The finance ministry said it wired a payment for $832m on
dollar bonds on Thursday. Including local currency payments,
the total was more than $1bn, it said. The presidency said the
payment included a $539m transfer to BNY Mellon, which is
responsible for passing the cash on to bondholders.
US court orders say Argentina must pay holdout creditors
before servicing restructured debt. It is expected that BNY
Mellon will not put the payment through to bondholders because
of the US ruling, but a bank spokesperson declined to
|| Source: Casa Rosada
The sovereign is in a tricky situation, though, as it agreed
with bondholders participating in its 2010 debt restructuring
that it would not offer better terms to holdout creditors,
without extending the offer to all bondholders. That agreement
is dubbed the RUFO clause, and expires at the end of 2014.
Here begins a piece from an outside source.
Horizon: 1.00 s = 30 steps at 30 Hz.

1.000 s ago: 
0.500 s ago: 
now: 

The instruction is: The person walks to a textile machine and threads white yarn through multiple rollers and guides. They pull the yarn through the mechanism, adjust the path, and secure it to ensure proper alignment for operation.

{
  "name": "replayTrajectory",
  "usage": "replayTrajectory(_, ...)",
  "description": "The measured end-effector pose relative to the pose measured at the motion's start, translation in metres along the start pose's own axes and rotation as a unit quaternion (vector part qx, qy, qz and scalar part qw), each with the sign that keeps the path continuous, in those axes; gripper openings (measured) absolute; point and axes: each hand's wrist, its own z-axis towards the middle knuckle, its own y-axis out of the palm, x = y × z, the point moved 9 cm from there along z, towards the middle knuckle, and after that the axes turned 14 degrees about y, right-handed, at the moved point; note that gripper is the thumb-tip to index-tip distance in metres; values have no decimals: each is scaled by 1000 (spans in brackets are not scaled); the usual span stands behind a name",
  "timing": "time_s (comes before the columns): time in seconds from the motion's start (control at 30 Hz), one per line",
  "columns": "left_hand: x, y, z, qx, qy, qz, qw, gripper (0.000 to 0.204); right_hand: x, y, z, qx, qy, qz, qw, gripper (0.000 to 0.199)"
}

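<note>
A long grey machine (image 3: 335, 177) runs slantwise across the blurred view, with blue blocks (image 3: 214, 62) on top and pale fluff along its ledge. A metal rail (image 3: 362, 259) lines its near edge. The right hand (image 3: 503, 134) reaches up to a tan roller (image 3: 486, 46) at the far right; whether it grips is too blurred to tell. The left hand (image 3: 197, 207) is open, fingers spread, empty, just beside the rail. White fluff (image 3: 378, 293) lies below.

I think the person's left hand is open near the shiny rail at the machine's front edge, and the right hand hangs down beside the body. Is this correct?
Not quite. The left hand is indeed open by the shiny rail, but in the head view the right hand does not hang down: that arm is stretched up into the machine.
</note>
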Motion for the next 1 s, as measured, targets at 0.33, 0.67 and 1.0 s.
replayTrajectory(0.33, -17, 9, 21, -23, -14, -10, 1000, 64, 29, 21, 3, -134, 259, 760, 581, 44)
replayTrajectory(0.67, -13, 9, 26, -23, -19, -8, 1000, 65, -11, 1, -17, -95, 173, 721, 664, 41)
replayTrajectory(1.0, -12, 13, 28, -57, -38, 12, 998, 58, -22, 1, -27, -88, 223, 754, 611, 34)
"The initial response [to US court rulings] from Argentina
has been to consistently defy the judgment," Jefferies analysts
said in a research note on Friday. "However, some interpret
this as purposeful to show that any final payment to the
holdouts was "forced" as a litigated settlement that would not
jeopardize the RUFO clause."
An investor told LatinFinance that
Argentina’s attempt to pay restructured
bondholders could be aimed at avoiding being declared in
technical default, but he said the decision may put the country
in contempt of court.
The sovereign is thought to be negotiating with holdout
creditors over a solution. It has a 30-day grace period from
Monday to pay restructured debt before entering default.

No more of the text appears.